An seinem Sarg verneigten sich der Bundespräsident wie auch Thomas Gottschalk. Bei der Trauerfeier für Marcel Reich-Ranicki erinnerten prominente Redner an das Lebenswerk des Literaturkritikers.

Frankfurt/Main - Zahlreiche Weggefährten, Prominente und Politiker haben Abschied von einer Legende der Literaturkritik genommen. Zu der Trauerfeier für Marcel Reich-Ranicki auf dem Frankfurter Hauptfriedhof kam am Donnerstag auch Bundespräsident Joachim Gauck. Der „Literaturpapst“, wie Reich-Ranicki genannt wurde, war vergangene Woche im Alter von 93 Jahren gestorben.

 

„Wir werden ihn immer hören, bei allen Büchern und Texten, die wir lesen. Seine Stimme wird immer dort zu hören sein, wo Literatur ist“, sagte der Mitherausgeber der „Frankfurter Allgemeinen Zeitung“, Frank Schirrmacher. Für die Zeitung hatte Reich-Ranicki seit 1958 gearbeitet.

TV-Entertainer Thomas Gottschalk erinnerte noch einmal an den Moment, als Reich-Ranicki 2008 den Deutschen Fernsehpreis zurückgewiesen hatte. „Lieber Marcel, ich verleihe dir noch einmal einen Lebenspreis und keiner bedauert es mehr als ich, dass Du ihn diesmal nicht mehr ablehnen kannst“, sagte Gottschalk.

Der scharfzüngige Reich-Ranicki, der in Polen als Sohn einer jüdischen Familie geboren wurde, wuchs in Berlin auf.
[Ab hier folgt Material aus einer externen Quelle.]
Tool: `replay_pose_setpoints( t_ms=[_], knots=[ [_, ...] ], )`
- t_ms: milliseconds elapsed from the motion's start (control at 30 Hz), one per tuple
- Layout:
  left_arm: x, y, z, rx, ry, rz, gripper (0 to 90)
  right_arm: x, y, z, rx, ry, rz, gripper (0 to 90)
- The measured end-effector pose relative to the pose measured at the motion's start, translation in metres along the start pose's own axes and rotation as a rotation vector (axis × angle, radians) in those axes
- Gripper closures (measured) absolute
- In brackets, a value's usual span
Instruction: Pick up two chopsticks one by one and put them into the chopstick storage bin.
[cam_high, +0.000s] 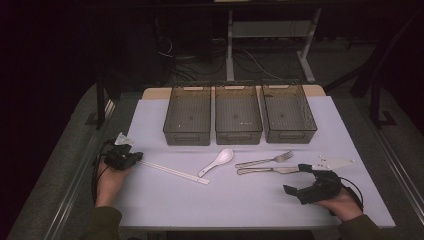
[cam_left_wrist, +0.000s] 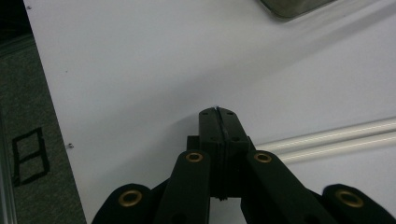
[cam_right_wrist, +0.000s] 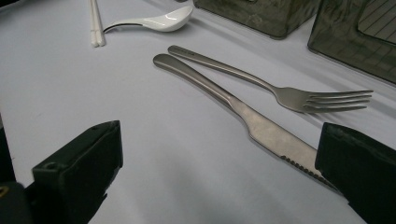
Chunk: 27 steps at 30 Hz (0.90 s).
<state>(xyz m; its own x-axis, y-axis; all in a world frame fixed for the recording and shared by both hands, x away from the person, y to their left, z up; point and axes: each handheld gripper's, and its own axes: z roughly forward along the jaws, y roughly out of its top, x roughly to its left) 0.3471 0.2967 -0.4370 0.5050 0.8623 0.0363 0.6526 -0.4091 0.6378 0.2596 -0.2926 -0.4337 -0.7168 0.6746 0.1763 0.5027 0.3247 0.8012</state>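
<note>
A pair of white chopsticks (cam_high: 175, 171) lies slanted on the white table (cam_high: 165, 200), with a white spoon (cam_high: 220, 161), a metal fork (cam_high: 265, 160) and a metal knife (cam_high: 270, 170) to their right. My left gripper (cam_high: 139, 156) rests at the chopsticks' left end, and its jaws are pressed together with nothing visible between them (cam_left_wrist: 218, 112). The chopsticks (cam_left_wrist: 336, 137) run just beside its tips. My right gripper (cam_high: 298, 179) stands wide open (cam_right_wrist: 219, 177) at the blade end of the knife (cam_right_wrist: 243, 112), and the blade tip lies by one finger (cam_right_wrist: 359, 177). The fork (cam_right_wrist: 280, 91) lies just beyond.
Three dark mesh bins (cam_high: 187, 117), (cam_high: 238, 116), (cam_high: 289, 115) stand side by side at the back of the table. The table's left edge and grey floor (cam_left_wrist: 28, 154) are close to my left gripper. The spoon (cam_right_wrist: 159, 22) and chopstick tips (cam_right_wrist: 95, 23) lie farther off.
</note>
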Motion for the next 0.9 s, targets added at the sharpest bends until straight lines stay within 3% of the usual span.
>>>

Zusammen mit seiner Frau überlebte er das Warschauer Ghetto und kehrte 1958 nach Deutschland zurück. Das Paar hat einen Sohn, der als Mathe-Professor im schottischen Edinburgh lebt. Einem Millionenpublikum wurde der Kritiker mit der ZDF-Sendung „Das Literarische Quartett“ bekannt. 1999 veröffentlichte er seine Autobiografie „Mein Leben“.

Die Trauerzeremonie wurde von einem Pianisten begleitet

Hessens Ministerpräsident Volker Bouffier (CDU) wies auf den leidvollen Weg des Holocaust-Überlebenden hin. Es spreche von unendlicher Größe, dass Reich-Ranicki nach den „Jahren der Barbarei“ am geistigen Wiederaufbau Deutschlands mitgewirkt habe. „Sein Einsatz gegen das Vergessen und gegen die Gleichgültigkeit war schmerzvoll für ihn, aber unendlich wertvoll für uns und für unseren Umgang mit unserer Vergangenheit“, sagte Bouffier.

Salomon Korn, Vorsitzender der Jüdischen Gemeinde Frankfurt, sprach von Reich-Ranicki als einem „liebevollen, gefühlsbetonten, herzlichen“ Menschen. „Was immer auch der Preis dafür gewesen sein mag: Marcel Reich-Ranicki zählt zu jenen, die trotz aller durchlittenen Todesängste nicht gebrochen waren.“

Die Trauerzeremonie wurde von einem Pianisten begleitet, der Stücke spielte von Johann Sebastian Bach, Robert Schumann und eine Szene aus Puccinis Oper „La Bohème“. Reich-Ranicki hat sich - wie seine Frau Teofila, die 2011 mit 91 Jahren gestorben war - eine Feuerbestattung gewünscht. Die Urnenbeisetzung soll in einigen Wochen im engsten Familienkreis stattfinden. Im Oktober soll es zudem eine öffentliche Gedenkfeier in der Paulskirche geben.